Work to be completed:
What you produce should be an exact transcription of the data, minus any pictures.

§ §

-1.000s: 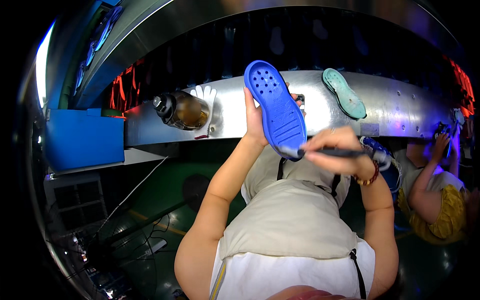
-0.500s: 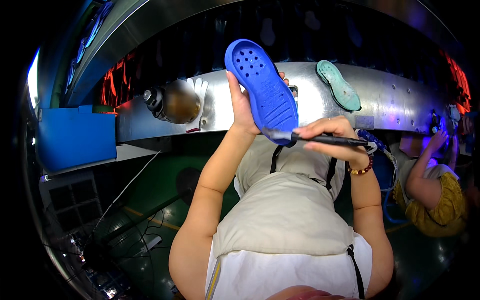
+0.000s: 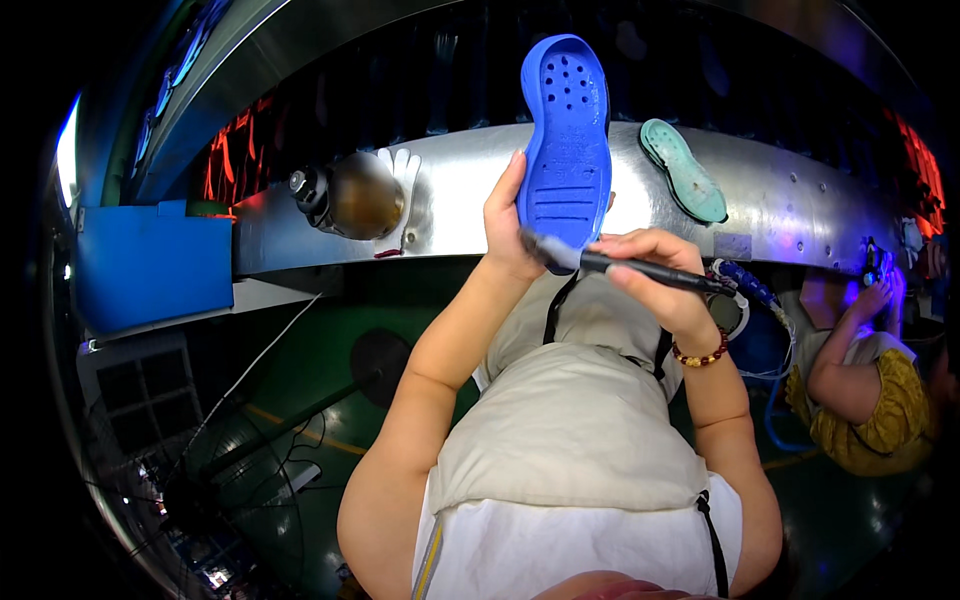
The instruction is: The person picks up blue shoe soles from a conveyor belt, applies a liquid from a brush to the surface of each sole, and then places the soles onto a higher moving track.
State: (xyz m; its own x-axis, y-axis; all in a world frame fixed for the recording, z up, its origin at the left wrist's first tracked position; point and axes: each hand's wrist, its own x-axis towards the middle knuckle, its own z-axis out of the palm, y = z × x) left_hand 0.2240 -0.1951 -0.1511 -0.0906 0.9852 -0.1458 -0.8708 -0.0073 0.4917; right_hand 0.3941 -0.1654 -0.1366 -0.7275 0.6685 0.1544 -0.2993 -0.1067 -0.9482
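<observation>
CHANGE: blue perforated foam clog sole (image 3: 566, 140) raised, now upright | STEP: left hand (image 3: 503, 225) clenched on heel; right hand (image 3: 650, 270) grasping dark brush (image 3: 625, 265), tip at heel edge | NEXT: likely steady strokes along the sole

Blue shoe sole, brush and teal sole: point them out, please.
blue shoe sole (image 3: 566, 140), head view, middle of tread
brush (image 3: 640, 268), head view, dark handle
teal sole (image 3: 683, 170), head view, its middle

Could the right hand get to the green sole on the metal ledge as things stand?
Probably yes: the green sole lies uncovered on the ledge just above the right hand, though that hand grips a brush.
</observation>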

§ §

Your response:
-1.000s: 
-0.500s: 
+0.000s: 
The instruction is: The person picks up blue shoe soles from a conveyor belt, applies a liquid from a brush to the surface of each sole, and then places the soles onto a higher moving track.
State: (xyz m; its own x-axis, y-axis; all in a world frame fixed for the recording, z up, its origin at the left wrist's first tracked position; point and axes: each hand's wrist, its own x-axis towards the middle knuckle, its own z-axis out of the palm, y = z × x) left_hand 0.2240 -0.1951 -0.1511 -0.0906 0.9852 -0.1458 -0.8708 -0.0073 0.4917; right_hand 0.3941 -0.1654 -0.1366 -0.7275 0.6685 0.1544 -0.2993 -0.1067 -0.9482
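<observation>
CHANGE: blue perforated foam clog sole (image 3: 566, 140) raised, now upright | STEP: left hand (image 3: 503, 225) clenched on heel; right hand (image 3: 650, 270) grasping dark brush (image 3: 625, 265), tip at heel edge | NEXT: likely steady strokes along the sole

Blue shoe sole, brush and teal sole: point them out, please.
blue shoe sole (image 3: 566, 140), head view, middle of tread
brush (image 3: 640, 268), head view, dark handle
teal sole (image 3: 683, 170), head view, its middle

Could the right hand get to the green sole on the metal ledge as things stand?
Probably yes: the green sole lies uncovered on the ledge just above the right hand, though that hand grips a brush.
</observation>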

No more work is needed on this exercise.